Problem: Output the listing exactly, leaving nothing out.
§ §
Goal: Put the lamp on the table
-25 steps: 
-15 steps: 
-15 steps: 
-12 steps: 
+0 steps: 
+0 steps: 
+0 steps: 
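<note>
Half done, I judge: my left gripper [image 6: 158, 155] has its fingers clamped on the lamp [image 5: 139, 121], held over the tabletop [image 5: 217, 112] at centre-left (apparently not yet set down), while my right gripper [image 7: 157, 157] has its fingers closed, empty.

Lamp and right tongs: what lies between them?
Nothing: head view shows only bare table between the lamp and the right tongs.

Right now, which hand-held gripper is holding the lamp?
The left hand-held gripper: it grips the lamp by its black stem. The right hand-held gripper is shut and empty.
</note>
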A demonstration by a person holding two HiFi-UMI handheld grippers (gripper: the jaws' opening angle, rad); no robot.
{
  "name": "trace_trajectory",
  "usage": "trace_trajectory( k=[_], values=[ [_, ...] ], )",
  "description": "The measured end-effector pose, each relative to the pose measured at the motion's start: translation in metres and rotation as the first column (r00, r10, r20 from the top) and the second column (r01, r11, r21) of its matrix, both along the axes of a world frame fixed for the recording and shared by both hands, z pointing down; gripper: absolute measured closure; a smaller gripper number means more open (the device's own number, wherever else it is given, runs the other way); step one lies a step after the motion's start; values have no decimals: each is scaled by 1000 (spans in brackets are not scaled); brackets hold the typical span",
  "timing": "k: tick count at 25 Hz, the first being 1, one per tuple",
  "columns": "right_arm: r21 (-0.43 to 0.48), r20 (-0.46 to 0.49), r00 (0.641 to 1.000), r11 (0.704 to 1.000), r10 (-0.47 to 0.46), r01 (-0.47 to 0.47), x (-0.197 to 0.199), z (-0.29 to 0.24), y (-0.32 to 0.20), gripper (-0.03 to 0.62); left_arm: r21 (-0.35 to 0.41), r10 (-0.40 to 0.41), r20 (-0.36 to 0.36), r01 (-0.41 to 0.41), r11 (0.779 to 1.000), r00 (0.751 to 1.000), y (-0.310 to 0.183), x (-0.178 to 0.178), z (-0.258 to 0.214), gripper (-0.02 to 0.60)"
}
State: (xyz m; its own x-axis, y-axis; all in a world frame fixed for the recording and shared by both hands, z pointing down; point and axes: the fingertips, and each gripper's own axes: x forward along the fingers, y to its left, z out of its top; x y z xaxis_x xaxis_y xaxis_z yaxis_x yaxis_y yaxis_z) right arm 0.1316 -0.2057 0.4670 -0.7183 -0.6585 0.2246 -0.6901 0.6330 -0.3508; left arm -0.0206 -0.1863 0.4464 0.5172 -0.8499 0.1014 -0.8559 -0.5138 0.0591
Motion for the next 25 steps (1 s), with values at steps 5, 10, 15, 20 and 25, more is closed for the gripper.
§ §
Solution to this problem:
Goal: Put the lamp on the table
-25 steps: 
-15 steps: 
-15 steps: 
-12 steps: 
+0 steps: 
+0 steps: 
+0 steps: 
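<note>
Half done, I judge: my left gripper [image 6: 158, 155] has its fingers clamped on the lamp [image 5: 139, 121], held over the tabletop [image 5: 217, 112] at centre-left (apparently not yet set down), while my right gripper [image 7: 157, 157] has its fingers closed, empty.

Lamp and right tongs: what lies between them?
Nothing: head view shows only bare table between the lamp and the right tongs.

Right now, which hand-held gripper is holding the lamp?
The left hand-held gripper: it grips the lamp by its black stem. The right hand-held gripper is shut and empty.
</note>
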A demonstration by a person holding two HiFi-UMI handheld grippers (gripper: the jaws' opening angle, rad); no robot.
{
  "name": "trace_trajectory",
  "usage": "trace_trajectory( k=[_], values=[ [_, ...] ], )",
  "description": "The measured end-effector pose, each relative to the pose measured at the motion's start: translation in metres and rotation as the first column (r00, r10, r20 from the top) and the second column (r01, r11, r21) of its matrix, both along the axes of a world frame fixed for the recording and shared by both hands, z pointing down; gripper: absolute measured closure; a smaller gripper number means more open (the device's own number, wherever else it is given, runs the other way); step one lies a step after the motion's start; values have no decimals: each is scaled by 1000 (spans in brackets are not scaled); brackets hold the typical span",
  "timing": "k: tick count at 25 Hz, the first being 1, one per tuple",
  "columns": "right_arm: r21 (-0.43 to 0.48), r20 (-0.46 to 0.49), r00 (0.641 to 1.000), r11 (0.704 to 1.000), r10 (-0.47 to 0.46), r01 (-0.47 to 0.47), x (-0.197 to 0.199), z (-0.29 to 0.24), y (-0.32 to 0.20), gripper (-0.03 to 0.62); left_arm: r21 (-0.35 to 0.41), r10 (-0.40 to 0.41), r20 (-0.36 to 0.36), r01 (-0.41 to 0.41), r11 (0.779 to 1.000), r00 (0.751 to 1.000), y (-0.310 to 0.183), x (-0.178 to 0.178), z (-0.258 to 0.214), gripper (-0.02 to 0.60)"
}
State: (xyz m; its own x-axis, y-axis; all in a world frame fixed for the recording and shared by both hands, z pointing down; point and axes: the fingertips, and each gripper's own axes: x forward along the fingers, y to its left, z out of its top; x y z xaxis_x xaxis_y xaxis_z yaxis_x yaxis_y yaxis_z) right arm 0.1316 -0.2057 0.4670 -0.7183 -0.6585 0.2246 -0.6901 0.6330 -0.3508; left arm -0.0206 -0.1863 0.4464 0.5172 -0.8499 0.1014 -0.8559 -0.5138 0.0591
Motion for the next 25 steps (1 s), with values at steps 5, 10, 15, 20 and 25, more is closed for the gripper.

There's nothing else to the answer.